Your goal:
Gather all lines in the entries that include the word "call".

####

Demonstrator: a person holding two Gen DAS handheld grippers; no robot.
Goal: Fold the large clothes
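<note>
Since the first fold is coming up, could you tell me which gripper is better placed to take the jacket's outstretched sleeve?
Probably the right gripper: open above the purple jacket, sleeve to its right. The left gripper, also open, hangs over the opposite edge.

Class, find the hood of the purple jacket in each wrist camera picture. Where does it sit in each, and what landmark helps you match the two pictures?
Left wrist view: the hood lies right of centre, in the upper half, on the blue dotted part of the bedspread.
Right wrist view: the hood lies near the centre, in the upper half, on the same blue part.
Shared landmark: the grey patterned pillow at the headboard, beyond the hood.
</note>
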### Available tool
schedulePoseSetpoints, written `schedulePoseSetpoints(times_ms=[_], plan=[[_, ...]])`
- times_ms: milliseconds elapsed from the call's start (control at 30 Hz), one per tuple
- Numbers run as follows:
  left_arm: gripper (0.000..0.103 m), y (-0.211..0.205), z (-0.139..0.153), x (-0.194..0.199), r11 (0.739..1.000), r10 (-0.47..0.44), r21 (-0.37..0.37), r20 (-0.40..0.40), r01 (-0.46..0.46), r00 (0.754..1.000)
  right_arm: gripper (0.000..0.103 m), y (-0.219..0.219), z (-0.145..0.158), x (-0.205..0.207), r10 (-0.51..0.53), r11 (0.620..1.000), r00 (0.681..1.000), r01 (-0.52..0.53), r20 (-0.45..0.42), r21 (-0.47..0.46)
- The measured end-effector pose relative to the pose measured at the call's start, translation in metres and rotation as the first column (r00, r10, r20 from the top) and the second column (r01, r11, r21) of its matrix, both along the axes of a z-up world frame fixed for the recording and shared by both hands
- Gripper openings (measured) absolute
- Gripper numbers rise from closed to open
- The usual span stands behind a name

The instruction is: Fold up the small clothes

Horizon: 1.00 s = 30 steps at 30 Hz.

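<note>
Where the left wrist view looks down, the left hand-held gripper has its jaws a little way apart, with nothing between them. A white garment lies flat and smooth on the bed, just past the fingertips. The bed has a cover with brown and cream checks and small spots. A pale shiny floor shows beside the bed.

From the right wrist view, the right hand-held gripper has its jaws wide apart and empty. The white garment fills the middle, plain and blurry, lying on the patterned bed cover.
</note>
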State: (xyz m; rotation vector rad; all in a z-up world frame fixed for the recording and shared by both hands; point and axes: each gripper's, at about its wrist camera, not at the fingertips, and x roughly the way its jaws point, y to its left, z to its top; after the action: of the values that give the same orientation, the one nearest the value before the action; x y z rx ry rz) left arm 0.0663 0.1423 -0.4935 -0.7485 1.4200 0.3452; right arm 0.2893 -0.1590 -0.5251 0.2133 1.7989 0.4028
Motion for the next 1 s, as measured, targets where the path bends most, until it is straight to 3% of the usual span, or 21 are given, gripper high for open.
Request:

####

Expected answer:
- times_ms: milliseconds elapsed from the call's start (control at 30 Hz), one per tuple
- The measured end-effector pose relative to the pose measured at the call's start, translation in metres and rotation as the first column (r00, r10, r20 from the top) and the second column (r01, r11, r21) of its matrix, both along the axes of a z-up world frame fixed for the recording and shared by both hands

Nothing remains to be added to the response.